With the nonfiction book about dress and appearance, I kept telling myself there was no reason I couldn't finish the last three chapters and the conclusions. Both were outlined. I had done the research. Why couldn't I write? And then I was watching the news. And I realized that I couldn't finish the book -- as much as I had struggled -- because I needed that moment when my theme fell into place. If I had finished a year or two ago, I wouldn't have understood what I needed to say with such clarity.

I'm sure I'm not the only writer who has had this experience. Anyone else have a story of struggling even more than usual with a first draft. Then finally having a moment of clarity when it all fell into place?

Back to work.


Donis Casey said...

Best of luck, Frankie! I have a couple of books that have been aborning for decades. Then again, even the books I manage to get written wait until the very last minute to come together.

Frankie Y. Bailey said...

Thanks, Donis. If I can get both of these done by the end of the year, I am going to treat myself to a major celebration.

Anna said...

Frankie, this post is very timely for me. I have been fighting with my urgent nonfiction WIP for years, telling my fiction not-quite-WIP to shut up and remain in second place (meanwhile taking notes for it without letting it know). Recently I've been asking myself whether I can alternate between the two projects, keep both happy, and move ahead with both while still keeping my day job. Is the ideal possible? Maybe it is. Thanks!

Frankie Y. Bailey said...

Hi Anna,

I finally decided it would have to be possible. I kept thinking about one while working on the other. Sometimes I even got ideas for the novel while doing research for the nonfiction. And I have always done that with the books in my series.
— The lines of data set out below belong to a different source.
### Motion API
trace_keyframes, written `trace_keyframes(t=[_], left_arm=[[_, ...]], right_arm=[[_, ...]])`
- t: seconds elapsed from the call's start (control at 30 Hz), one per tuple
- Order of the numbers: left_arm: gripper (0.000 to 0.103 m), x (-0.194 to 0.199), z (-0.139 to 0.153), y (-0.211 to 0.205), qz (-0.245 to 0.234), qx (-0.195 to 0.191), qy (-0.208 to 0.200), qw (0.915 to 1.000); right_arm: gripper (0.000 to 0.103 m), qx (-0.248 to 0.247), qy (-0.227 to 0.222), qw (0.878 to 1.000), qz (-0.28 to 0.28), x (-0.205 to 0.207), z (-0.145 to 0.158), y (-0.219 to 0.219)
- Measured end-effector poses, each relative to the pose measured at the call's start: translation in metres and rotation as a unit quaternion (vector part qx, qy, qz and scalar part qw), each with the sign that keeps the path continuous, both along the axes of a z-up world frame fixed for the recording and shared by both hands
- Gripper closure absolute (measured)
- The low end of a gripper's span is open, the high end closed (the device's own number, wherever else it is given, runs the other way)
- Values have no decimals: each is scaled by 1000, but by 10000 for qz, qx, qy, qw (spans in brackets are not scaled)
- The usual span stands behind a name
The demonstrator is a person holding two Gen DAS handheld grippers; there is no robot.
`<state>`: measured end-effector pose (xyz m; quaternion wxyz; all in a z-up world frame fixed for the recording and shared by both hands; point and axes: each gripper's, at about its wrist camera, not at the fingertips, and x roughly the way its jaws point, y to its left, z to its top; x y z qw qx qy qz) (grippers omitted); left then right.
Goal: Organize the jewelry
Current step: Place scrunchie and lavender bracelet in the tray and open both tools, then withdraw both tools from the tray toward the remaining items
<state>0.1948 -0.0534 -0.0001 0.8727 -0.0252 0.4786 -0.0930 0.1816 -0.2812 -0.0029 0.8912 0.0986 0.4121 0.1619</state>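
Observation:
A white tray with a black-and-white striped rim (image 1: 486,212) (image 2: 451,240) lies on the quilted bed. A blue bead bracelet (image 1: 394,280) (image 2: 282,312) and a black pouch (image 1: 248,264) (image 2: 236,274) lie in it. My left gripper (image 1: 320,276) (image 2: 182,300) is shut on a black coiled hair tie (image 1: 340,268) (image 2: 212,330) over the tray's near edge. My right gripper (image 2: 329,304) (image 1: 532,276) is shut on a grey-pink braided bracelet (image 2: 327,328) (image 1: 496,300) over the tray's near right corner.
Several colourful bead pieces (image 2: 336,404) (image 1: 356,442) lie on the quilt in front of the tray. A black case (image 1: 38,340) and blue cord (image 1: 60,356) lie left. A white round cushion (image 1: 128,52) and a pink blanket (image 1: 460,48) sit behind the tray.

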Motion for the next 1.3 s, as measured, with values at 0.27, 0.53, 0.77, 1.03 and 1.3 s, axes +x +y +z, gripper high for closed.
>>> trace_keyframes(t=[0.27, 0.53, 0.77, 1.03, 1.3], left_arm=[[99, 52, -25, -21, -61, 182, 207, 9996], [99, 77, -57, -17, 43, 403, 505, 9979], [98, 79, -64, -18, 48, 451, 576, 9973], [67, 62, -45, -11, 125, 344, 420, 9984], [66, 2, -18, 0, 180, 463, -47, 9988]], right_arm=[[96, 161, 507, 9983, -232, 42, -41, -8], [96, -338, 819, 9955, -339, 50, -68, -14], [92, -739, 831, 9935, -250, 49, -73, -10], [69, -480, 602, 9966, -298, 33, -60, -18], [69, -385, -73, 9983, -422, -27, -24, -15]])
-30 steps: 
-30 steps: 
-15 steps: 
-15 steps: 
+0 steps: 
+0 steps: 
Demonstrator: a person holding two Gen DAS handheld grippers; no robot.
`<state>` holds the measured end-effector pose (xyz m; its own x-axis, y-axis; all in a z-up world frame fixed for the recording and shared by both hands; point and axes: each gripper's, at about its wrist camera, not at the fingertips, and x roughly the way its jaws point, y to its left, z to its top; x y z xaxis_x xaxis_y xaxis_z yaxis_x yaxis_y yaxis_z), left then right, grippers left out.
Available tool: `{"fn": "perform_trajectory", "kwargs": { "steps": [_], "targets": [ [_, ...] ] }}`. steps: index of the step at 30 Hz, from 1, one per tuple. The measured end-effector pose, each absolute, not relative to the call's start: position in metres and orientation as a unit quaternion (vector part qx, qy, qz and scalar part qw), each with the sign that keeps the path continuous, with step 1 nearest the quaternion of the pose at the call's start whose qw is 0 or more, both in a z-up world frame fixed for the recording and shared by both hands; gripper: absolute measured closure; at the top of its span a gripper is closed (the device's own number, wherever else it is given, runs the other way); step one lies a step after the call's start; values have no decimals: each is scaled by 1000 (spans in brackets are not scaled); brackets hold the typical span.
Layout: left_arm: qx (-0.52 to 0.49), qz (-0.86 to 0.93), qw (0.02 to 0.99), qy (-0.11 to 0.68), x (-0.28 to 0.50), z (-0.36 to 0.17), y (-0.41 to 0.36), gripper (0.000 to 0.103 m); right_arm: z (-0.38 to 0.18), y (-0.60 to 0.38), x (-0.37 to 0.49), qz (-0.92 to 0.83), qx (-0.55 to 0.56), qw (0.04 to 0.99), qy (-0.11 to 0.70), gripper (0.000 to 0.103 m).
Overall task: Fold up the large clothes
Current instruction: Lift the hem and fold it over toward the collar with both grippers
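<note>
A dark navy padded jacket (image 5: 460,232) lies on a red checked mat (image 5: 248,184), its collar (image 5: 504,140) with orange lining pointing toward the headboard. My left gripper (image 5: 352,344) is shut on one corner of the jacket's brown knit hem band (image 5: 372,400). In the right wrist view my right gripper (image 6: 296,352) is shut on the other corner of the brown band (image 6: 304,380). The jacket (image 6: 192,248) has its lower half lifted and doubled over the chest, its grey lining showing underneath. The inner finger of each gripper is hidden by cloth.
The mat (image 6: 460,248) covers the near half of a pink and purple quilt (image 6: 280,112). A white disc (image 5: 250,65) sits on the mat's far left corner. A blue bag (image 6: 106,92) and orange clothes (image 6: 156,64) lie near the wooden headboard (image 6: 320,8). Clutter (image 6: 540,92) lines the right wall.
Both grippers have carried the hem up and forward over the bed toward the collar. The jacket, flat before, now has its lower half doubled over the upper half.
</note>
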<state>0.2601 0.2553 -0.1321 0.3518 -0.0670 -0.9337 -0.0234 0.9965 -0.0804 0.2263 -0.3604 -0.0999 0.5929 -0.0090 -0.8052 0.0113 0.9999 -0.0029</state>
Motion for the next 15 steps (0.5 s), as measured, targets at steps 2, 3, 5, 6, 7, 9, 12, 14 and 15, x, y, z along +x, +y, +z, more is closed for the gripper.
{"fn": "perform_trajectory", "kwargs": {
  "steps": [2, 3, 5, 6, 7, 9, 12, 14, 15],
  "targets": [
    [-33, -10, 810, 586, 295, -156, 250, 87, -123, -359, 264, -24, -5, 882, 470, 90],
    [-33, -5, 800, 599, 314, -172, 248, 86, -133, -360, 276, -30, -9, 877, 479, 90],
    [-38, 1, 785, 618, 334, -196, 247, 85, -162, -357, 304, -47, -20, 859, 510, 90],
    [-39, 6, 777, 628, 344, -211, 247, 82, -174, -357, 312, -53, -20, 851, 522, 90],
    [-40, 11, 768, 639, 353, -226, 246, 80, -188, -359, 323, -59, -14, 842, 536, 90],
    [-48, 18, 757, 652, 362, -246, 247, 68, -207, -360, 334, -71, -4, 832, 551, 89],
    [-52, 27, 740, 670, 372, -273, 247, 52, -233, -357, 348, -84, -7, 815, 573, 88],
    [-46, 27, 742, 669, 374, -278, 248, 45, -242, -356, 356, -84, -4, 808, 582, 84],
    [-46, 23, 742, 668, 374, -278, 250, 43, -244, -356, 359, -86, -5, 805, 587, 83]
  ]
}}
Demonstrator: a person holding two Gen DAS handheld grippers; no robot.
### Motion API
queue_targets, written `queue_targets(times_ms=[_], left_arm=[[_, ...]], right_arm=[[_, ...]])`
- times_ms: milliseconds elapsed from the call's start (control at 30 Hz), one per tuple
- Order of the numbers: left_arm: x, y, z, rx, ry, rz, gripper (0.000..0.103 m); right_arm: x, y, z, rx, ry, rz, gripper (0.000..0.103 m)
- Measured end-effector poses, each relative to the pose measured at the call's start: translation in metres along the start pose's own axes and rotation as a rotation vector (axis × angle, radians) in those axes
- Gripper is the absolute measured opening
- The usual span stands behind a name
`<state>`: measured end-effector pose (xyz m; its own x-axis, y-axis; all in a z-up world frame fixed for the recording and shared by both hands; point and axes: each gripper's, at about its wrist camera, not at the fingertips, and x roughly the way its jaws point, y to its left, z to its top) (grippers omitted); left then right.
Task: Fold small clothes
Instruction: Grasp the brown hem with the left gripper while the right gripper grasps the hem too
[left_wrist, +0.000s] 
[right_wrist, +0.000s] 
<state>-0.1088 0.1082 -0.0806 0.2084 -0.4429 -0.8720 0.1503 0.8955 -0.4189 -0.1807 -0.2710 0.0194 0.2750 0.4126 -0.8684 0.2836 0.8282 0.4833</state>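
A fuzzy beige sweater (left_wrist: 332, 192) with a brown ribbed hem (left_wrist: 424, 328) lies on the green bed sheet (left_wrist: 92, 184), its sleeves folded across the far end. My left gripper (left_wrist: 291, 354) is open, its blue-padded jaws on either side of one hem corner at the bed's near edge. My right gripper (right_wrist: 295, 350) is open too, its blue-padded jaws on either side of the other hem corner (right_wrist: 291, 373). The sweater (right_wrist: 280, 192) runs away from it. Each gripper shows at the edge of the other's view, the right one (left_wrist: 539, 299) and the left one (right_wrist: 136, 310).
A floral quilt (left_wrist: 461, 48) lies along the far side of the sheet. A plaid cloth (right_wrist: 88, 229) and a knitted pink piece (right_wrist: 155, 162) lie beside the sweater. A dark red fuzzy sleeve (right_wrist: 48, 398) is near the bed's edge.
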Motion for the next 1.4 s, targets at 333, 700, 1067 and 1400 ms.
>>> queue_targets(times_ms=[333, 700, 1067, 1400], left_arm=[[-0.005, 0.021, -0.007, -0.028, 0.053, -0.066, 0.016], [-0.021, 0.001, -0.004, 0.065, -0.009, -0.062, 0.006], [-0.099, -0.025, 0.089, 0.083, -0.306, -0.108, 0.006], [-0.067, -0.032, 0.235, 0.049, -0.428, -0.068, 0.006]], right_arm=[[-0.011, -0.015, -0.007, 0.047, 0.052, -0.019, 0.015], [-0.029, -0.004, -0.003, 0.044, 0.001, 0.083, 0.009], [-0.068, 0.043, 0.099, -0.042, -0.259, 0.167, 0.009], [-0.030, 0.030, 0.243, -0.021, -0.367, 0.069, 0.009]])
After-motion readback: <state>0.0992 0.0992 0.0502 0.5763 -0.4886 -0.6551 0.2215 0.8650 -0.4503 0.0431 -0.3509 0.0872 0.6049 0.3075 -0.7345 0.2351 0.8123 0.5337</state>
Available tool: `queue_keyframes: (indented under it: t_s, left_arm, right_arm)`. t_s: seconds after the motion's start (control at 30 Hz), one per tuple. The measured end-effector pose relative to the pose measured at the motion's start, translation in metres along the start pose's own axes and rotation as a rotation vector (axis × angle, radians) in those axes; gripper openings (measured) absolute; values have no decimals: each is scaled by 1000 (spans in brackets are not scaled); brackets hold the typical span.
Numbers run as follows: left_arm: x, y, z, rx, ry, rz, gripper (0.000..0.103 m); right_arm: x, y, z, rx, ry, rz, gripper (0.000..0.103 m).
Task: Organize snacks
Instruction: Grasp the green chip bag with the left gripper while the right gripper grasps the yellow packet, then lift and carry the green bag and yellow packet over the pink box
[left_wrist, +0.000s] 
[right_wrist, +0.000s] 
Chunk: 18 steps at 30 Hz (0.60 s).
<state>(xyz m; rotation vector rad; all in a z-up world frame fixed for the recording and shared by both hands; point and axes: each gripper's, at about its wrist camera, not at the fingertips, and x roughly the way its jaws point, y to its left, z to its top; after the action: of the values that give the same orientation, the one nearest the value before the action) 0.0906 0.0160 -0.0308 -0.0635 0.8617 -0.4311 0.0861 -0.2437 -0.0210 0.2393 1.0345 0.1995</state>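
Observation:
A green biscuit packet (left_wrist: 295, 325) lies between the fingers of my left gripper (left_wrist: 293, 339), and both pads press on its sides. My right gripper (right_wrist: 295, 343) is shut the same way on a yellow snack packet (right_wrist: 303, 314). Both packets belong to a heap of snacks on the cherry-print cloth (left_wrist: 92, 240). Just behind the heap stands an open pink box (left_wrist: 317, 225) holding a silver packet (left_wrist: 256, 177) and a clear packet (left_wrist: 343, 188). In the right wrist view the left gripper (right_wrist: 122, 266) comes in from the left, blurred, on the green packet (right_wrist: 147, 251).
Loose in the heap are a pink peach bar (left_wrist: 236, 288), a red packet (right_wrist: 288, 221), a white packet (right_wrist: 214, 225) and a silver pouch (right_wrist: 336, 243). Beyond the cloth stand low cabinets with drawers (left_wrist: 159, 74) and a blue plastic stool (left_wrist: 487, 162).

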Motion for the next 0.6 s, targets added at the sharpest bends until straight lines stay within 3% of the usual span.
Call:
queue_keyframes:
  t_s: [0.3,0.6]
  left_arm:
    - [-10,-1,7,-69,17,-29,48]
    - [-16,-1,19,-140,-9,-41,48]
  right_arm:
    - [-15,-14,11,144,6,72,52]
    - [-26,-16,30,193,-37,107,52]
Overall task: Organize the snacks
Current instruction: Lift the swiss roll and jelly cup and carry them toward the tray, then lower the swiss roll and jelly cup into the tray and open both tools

But this time, with the standalone, I kept thinking I needed to focus. But it turns out -- especially now that I have momentum -- that it actually helps to go back and forth. I don't work on either to the point of exhaustion. I can start with the fiction in the morning, write a little, do some plotting and research. Then in the afternoon and evening, I go back to the nonfiction. Sometimes I literally move to another location when I'm ready to switch.

Give it a try, and let me know how it goes. I'm always happy to hear someone else is writing both. It's a challenge.